WVU Football
WVU DC Lesley Selected to Broyles Award List
MORGANTOWN, W.Va. – Another week. Another national honor for this Mountaineer squad.
WVU defensive coordinator Jordan Lesley was honored on Monday as a nominee for the Frank Broyles Award, given to the nation’s most outstanding assistant football coach.
Jordan Lesley has been named a 2021 @BroylesAward nominee. #TrustTheClimb pic.twitter.com/JZ6fRmx9vE
— West Virginia Football (@WVUfootball) November 15, 2021
Lesley is in his third season with the Mountaineers, but his experience coaching top defenses dates back to the 2006 Sun Belt Conference Champion Troy Trojans.
After his time as one of the team’s graduate assistants had concluded, Lesley moved on to a three-year stint at Kilgore College working as the linebackers coach. In 2010, he spent one-year increments working the defensive lines at Northwest Mississippi CC, Kilgore, and circled back to Northwest Mississippi CC in 2012. From there, his hunt for defensive football sent him down a continuation of community college coaching to East Mississippi CC, where he began to fine tune his defensive coordinator style until 2015. When he was hired back with the Trojans in 2016, head coach Neal Brown sent him to the defensive tackles in 2016 and 2017.
Those groups of players ended up only allowing 20.8 points per game through two seasons; at the time, that ranked Lesley’s schemes No. 4 in the nation for points allowed. Brown hired him as defensive coordinator the next season, and he’s been close by ever since.
In 2018, Troy’s defense ranked No. 10 nationally in sacks, No. 16 in tackles for loss, No. 24 in rushing defense, No. 28 in scoring defense, and No. 31 in total defense. Troy finished the season 10-3, and WVU athletic director Shane Lyons took note. When WVU head coach Dana Holgorsen left on New Year’s Eve, Brown, Lesley, offensive line coach Matt Moore, and quarterbacks coach Sean Reagan made the trek to Morgantown.
Since Lesley has been in the Mountain State, he’s rostered three straight seasons of nationally-ranked secondaries. 2019’s position group ranked No. 25 in sacks and No. 35 in tackles for loss.
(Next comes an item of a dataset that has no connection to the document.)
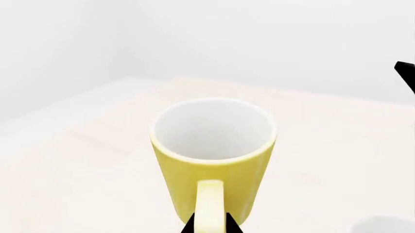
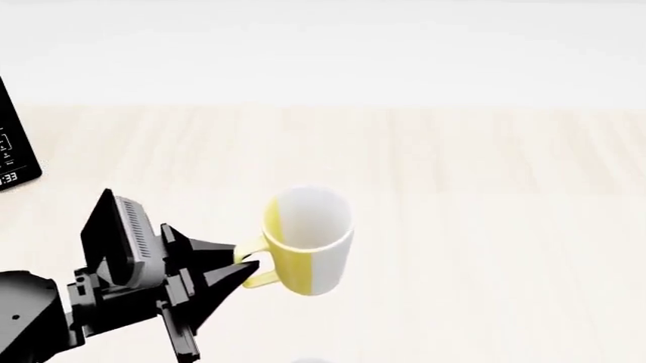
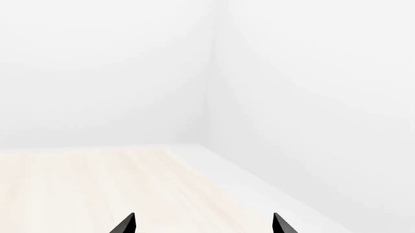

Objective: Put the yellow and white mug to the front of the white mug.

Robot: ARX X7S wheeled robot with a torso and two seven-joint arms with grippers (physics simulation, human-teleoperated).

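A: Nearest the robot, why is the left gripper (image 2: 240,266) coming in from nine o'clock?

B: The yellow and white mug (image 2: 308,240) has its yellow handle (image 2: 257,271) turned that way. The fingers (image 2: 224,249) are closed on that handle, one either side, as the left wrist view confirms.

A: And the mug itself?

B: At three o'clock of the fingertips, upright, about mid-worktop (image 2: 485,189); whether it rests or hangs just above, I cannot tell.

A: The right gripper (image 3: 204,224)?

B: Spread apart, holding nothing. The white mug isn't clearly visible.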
Last season, his defense lead the nation in pass defense and ranked No. 4 in in total defense, No. 21 in scoring defense, No. 23 in interceptions, No. 24 in pass efficiency defense, and No. 28 in rushing defense.
This season, he has, on his hands, a defense that currently ranks No. 20 nationally in first-down defense, No. 28 in red zone defense, and No. 33 in both third-down defense and rushing defense. They’ve only allowed 24.1 points per game through 10 games.
This is Lesley’s first honor of the kind, and he joins Big 12 assistants Jeff Grimes (Baylor OC) and Jim Knowles (Oklahoma State DC). Fellow Trojan coach Brandon Hall, now Troy’s defensive coordinator, also joins the group of 59 nominees. The Big 12 representation goes deeper as well. The 2020 Broyles Award winner is current Texas Longhorns head coach Steve Sarkisian, who won the award as the offensive coordinator for Alabama. Oklahoma head coach Lincoln Riley is also a Broyles Coach, in 2015 as the Sooners’ offensive coordinator.
WVU has put two assistant coaches on the nominees list in the past: safeties coach Steve Dunlap (1996) and OC/ running backs coach Calvin Magee (2007).
The pool of 2021 nominees will be deduced to 15 semi-finalists and five finalists before Sarkisian finally hands off the 26th iteration of the honor at a ceremony in Little Rock, AR on Dec. 7, 2021.